**What needs to be done**
The response should contain every record, reproduced exactly.

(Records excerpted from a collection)
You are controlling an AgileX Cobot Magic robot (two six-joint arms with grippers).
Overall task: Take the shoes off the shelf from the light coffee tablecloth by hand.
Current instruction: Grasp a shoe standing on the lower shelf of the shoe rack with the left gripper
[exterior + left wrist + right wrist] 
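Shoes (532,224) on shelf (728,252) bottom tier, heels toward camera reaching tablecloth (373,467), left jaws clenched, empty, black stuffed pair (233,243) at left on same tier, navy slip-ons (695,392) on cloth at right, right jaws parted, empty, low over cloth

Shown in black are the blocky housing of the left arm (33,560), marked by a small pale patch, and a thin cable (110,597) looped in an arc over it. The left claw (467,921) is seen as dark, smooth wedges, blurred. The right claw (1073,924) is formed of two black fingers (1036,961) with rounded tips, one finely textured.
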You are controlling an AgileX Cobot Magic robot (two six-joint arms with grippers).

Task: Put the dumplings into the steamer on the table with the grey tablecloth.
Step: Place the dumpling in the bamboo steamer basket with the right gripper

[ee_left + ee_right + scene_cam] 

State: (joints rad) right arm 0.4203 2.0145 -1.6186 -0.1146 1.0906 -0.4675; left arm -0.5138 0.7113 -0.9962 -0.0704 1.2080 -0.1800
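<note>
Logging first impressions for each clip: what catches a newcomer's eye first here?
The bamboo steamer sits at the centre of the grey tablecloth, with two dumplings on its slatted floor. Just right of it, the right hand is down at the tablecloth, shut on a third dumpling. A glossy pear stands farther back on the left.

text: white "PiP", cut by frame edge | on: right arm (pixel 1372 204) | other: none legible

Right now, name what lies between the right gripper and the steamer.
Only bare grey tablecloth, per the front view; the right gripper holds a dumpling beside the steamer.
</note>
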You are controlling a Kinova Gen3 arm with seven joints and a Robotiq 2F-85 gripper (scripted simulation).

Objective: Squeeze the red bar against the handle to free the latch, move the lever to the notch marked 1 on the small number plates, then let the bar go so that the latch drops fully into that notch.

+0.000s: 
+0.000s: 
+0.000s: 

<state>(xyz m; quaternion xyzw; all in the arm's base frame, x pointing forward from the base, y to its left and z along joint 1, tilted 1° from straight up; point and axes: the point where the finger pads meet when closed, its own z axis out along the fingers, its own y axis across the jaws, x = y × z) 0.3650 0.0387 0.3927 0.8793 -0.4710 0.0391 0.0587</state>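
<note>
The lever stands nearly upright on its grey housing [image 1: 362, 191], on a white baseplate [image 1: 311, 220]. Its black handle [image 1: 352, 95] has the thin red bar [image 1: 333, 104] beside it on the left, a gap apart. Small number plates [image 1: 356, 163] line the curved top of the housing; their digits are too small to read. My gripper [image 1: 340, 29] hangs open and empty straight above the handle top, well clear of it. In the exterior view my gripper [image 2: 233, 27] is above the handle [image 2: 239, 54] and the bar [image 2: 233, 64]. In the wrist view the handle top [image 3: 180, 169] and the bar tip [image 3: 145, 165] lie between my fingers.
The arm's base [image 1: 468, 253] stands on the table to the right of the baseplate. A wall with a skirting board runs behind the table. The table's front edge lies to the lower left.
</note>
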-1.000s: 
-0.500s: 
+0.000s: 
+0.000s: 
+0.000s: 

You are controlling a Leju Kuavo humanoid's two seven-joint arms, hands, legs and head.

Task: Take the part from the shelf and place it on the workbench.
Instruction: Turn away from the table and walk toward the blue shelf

**Exercise output**
You are controlling an AgileX Cobot Magic robot (two six-joint arms with grippers).
Overall task: Take the shoes off the shelf from the light coffee tablecloth by hand.
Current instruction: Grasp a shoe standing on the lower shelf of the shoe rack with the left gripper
[exterior + left wrist + right wrist] 
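Shoes (532,224) on shelf (728,252) bottom tier, heels toward camera reaching tablecloth (373,467), left jaws clenched, empty, black stuffed pair (233,243) at left on same tier, navy slip-ons (695,392) on cloth at right, right jaws parted, empty, low over cloth

Shown in black are the blocky housing of the left arm (33,560), marked by a small pale patch, and a thin cable (110,597) looped in an arc over it. The left claw (467,921) is seen as dark, smooth wedges, blurred. The right claw (1073,924) is formed of two black fingers (1036,961) with rounded tips, one finely textured.
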You are controlling an AgileX Cobot Magic robot (two six-joint arms with grippers).

Task: Put the dumplings into the steamer on the table with the grey tablecloth.
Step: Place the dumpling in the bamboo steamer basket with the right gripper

[ee_left + ee_right + scene_cam] 

State: (joints rad) right arm 0.4203 2.0145 -1.6186 -0.1146 1.0906 -0.4675; left arm -0.5138 0.7113 -0.9962 -0.0704 1.2080 -0.1800
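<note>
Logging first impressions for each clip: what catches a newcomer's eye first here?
The bamboo steamer sits at the centre of the grey tablecloth, with two dumplings on its slatted floor. Just right of it, the right hand is down at the tablecloth, shut on a third dumpling. A glossy pear stands farther back on the left.

text: white "PiP", cut by frame edge | on: right arm (pixel 1372 204) | other: none legible

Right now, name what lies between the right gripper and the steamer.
Only bare grey tablecloth, per the front view; the right gripper holds a dumpling beside the steamer.
</note>
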You are controlling a Kinova Gen3 arm with seven joints and a Robotiq 2F-85 gripper (scripted simulation).

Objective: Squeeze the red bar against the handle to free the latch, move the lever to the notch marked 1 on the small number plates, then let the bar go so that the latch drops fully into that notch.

+0.000s: 
+0.000s: 
+0.000s: 

<state>(xyz m; quaternion xyzw; all in the arm's base frame, x pointing forward from the base, y to its left and z along joint 1, tilted 1° from straight up; point and axes: the point where the finger pads meet when closed, its own z axis out along the fingers, its own y axis across the jaws, x = y × z) 0.3650 0.0387 0.3927 0.8793 -0.4710 0.0391 0.0587</state>
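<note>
The lever stands nearly upright on its grey housing [image 1: 362, 191], on a white baseplate [image 1: 311, 220]. Its black handle [image 1: 352, 95] has the thin red bar [image 1: 333, 104] beside it on the left, a gap apart. Small number plates [image 1: 356, 163] line the curved top of the housing; their digits are too small to read. My gripper [image 1: 340, 29] hangs open and empty straight above the handle top, well clear of it. In the exterior view my gripper [image 2: 233, 27] is above the handle [image 2: 239, 54] and the bar [image 2: 233, 64]. In the wrist view the handle top [image 3: 180, 169] and the bar tip [image 3: 145, 165] lie between my fingers.
The arm's base [image 1: 468, 253] stands on the table to the right of the baseplate. A wall with a skirting board runs behind the table. The table's front edge lies to the lower left.
</note>
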-1.000s: 
-0.500s: 
+0.000s: 
+0.000s: 
+0.000s: 

You are controlling a Leju Kuavo humanoid's two seven-joint arms, hands, legs and head.

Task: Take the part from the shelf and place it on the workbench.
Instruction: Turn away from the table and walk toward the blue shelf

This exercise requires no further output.